リーファは動きを止め、眉を寄せてそれを睨む。広場の中央、噴水の縁に引っかかった、黒っぽいボロ布のような何か。この距離であの大きさということは、ただのゴミということはあるまい。
もしかして、とリーファは嫌な予感に顔をしかめた。
「行き倒れか?」
つぶやいた声につられるように、隣のヘレナもリーファの視線を追う。
この王都でも、路地裏で冷たくなっている不運な遺体を見つける事はあるが、ごく稀だ。貧しく治安の悪い地区、あるいは日暮れてから賑わう類の繁華街で、たまに出る程度。それも大抵は何か揉め事の結果で、単純に飢えだけで行き倒れたものはまずない。神殿に行けば最低限の保護は受けられるし、貧者の間には互助のつながりがあるからだ。
あそこにへばりついているのが、それらから完全に漏れた、きわめて運の悪い人間だとしても、
「よりによって広場のど真ん中ってのはないだろ……」
誰かせめて本部まで知らせに来いよ、と頭を振りつつ、リーファは噴水へと歩き出した。死んでいるのか生きているのか、はたまた人騒がせな悪戯か。何にせよ、これも仕事だ。
近付くにつれ、ボロ布の塊は人間らしい形に見えてきた。通りがかった人々は、それに気付いていないか、気付いても横目に見るだけで、近寄ろうとしない。
いかに面倒事を嫌う都会の住人とは言え、親切あるいはお節介な誰かが手を差し伸べても良さそうなものだ。それが今日に限って一人も居合わせなかったというのなら、この行き倒れは一体どれほど不運なのか。
心中同情しつつリーファはそばまで歩み寄り、
「……え?」
誰も関ろうとしなかった、その理由を知った。
倒れているのは、旅行用の外套に身を包んだ、恐らく成人の男。外套はすっかり汚れて元の色が分からないほど黒ずんでおり、そして、男の髪はそれと同じ色をしていたのだ。
(黒髪……な、わけ、ないよな)
東方では、生命神か太陽神の加護を特別強く受けていない限り、漆黒の髪をした人間はいない。もしこの男がそうなら、こんな所で行き倒れているはずがない。ということは、
(まさか、西方人なのか?)
中部地方と行き来する交易商人の中には、西方の血がまじっていて濃い色の髪を持つ者も少なくない。それが塵埃に汚れてこうなったのだろうか。
「……、…………」
微かな声が耳に届き、リーファはハッとなって男の傍らに膝をついた。生きている。さっきからずっと、彼は何か独り言をつぶやき続けていた。知らない者にとっては意味不明の音の連なりを、何度も繰り返して。

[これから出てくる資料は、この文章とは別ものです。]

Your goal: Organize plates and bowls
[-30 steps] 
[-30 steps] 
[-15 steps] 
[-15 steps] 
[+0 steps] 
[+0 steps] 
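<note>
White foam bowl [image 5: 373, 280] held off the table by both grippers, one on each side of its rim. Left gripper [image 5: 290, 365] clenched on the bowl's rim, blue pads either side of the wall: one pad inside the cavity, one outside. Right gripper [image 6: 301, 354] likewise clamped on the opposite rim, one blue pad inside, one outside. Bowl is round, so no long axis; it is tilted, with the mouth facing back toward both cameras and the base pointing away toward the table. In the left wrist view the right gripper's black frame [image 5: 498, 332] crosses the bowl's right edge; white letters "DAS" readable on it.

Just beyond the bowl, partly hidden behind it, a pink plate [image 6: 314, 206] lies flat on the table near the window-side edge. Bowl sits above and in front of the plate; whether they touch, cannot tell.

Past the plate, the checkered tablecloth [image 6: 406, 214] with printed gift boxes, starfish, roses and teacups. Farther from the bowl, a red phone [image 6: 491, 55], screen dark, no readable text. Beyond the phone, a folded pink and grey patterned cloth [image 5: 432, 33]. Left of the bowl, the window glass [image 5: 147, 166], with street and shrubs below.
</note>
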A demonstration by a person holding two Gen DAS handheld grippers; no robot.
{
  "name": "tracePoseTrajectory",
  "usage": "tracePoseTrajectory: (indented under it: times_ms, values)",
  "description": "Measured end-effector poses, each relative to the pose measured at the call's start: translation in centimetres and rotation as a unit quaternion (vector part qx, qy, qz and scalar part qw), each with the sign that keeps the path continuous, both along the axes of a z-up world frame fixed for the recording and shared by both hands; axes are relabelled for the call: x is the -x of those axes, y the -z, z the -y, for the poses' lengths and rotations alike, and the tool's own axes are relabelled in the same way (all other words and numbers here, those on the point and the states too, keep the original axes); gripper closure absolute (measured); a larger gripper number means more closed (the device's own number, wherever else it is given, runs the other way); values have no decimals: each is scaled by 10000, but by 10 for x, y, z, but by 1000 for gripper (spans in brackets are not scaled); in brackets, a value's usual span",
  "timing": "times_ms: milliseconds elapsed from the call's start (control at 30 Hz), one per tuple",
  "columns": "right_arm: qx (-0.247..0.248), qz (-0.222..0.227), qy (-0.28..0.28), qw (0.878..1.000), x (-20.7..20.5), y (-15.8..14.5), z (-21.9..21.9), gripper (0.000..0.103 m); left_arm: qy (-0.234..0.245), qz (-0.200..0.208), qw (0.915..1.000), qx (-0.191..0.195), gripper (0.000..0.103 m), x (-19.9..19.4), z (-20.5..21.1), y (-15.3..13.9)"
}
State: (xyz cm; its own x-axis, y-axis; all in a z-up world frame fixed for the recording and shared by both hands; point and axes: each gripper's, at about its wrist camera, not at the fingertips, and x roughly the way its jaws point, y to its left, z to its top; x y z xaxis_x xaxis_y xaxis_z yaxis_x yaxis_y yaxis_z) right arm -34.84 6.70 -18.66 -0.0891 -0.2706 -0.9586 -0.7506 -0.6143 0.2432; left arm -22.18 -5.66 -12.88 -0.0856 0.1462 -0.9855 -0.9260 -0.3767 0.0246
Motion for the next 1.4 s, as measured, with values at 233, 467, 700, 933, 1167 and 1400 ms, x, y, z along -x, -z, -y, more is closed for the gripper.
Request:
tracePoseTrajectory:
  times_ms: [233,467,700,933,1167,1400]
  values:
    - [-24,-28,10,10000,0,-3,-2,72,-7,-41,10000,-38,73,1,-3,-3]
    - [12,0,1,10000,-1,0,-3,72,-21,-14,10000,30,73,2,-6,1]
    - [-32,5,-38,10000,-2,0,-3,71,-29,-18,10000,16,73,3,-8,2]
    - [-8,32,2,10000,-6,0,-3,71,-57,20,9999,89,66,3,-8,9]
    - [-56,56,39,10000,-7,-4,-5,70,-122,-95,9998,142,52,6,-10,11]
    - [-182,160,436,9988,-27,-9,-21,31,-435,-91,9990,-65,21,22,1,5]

狂人だと思われても仕方のない有様だった。髪の色に加えてこれでは、誰一人、助けようとしなかったのも責められない。リーファは自分が何を前にしているのかが信じられず、震えながら手を伸ばした。
ゆっくり肩を抱き起こし、外套の襟元を緩める。下から覗いた服に、記憶と同じ刺繍が確かにあるのを認めた瞬間、リーファの意識は遠い過去へと一気に引き戻されていた。
『司祭様?』
長い間使っていなかった母国の言葉が、雨滴のように零れ落ちる。それに打たれた男は、ぱちりと目を開け、彼女を見上げた。痩せこけた顔に、驚きが、次いで歓喜が広がる。
『感謝します、アシェラフィー様』
かつて預言者カリーアを導いた天使の名をつぶやき、男はふっと意識を失った。リーファは彼の肩を抱いて、放心したように座り込んでいた。